Muting occurs when the volume control integrated circuits in the unit kicks in to protect for voltage spikes that could damage the other components in the system; especially the speakers. Switching to the Bypass mode and then back to the Click Remove mode, activates a software reset. Apparently, short of an alternate ground path or a way to eliminate static electricity, this is the best way that Dan and his team could find to prevent static electricity from harming the rest of the system.

I asked Dan if the purpose of placing the power button behind the unit meant that the unit has been designed to be kept on all the time. Dan opined that 'always on' is an option and they have had units operating continuously for 8 months without any adverse effects. However he does feel it is okay to turn off the SugarCube along with the rest of your equipment.

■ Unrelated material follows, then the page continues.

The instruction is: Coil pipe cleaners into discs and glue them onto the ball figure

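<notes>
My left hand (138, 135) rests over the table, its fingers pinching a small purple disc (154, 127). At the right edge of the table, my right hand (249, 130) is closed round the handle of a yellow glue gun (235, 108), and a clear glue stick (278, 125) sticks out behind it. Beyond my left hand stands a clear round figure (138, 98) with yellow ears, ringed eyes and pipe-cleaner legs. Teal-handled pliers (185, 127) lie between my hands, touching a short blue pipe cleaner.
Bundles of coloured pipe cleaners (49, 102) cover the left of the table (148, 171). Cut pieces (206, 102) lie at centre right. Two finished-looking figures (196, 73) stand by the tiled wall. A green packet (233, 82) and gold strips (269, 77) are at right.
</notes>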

The SugarCube has a 2-year warranty that covers parts and labour, but the warranty is not transferable. In Canada, Essential Audio Corp. is configured to do basic repairs, but for more complicated fixes, the unit is sent to SweetVinyl's home base in California.

In conclusion, I would say that if you are into vinyl, the SugarCube is a "must have" component in your audio arsenal. Not only will it enhance the pleasure of listening to your records that are less than Near Mint condition, but it will probably change the way you buy records, and also save you a ton of money in the process since you can now seriously consider buying Very Good and even Good condition records that are usually priced exponentially lower than their Mint or Near Mint counterparts.

I had no hesitation in purchasing the SC-1 to add to my reference system and once you give this component an audition, I am sure many of you vinyl lovers will also be tempted to do the same.